Persistence & Privilege
The skill is not 'always:true', but SKILL.md recommends adding the audit to the main agent's HEARTBEAT.md for twice-daily automatic runs and describes applying fixes across agents. That implies persistent, cross-agent privileges (editing other agents' instruction files and cron payloads). Allowing autonomous invocation combined with write/update actions across system instruction files increases blast radius and should be gated by explicit user policies and backups.

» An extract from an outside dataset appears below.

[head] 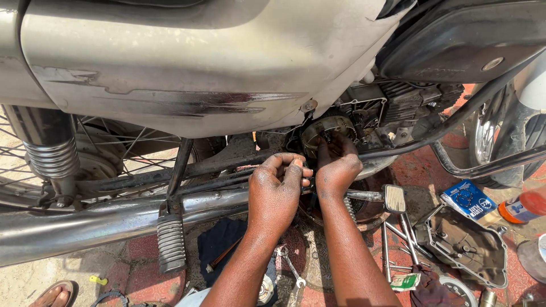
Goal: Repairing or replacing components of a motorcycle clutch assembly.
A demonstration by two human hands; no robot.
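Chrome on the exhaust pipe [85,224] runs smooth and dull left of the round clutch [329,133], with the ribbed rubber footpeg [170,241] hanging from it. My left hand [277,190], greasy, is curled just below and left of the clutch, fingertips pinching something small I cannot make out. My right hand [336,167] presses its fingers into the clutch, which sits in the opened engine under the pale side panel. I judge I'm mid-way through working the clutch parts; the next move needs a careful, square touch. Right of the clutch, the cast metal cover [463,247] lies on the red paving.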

What to consider before installing
This skill is plausibly useful (it inspects agent instruction files for contradictions), but it asks the agent to read and possibly edit system-wide instruction files and cron payloads while the published metadata does not declare the needed binaries or config paths. Before installing: (1) Review SKILL.md and the reference files yourself to confirm you trust the author; (2) Back up all agent instruction files and cron configs; (3) Ensure the host has the referenced tools (openclaw CLI, python3) and that the skill is run in a controlled/test environment first; (4) Prefer manual invocation (do not add to HEARTBEAT.md) until you verify behavior; (5) Require explicit, interactive confirmation before any file edits; (6) If you don't recognize the owner or 'Koren' mentioned in the doc, remove hard-coded external reporting lines or replace with an auditable destination. These mismatches ( undeclared filesystem/binary requirements and broad edit powers) are the primary reasons this skill is flagged suspicious.Like a lobster shell, security has layers — review code before you run it.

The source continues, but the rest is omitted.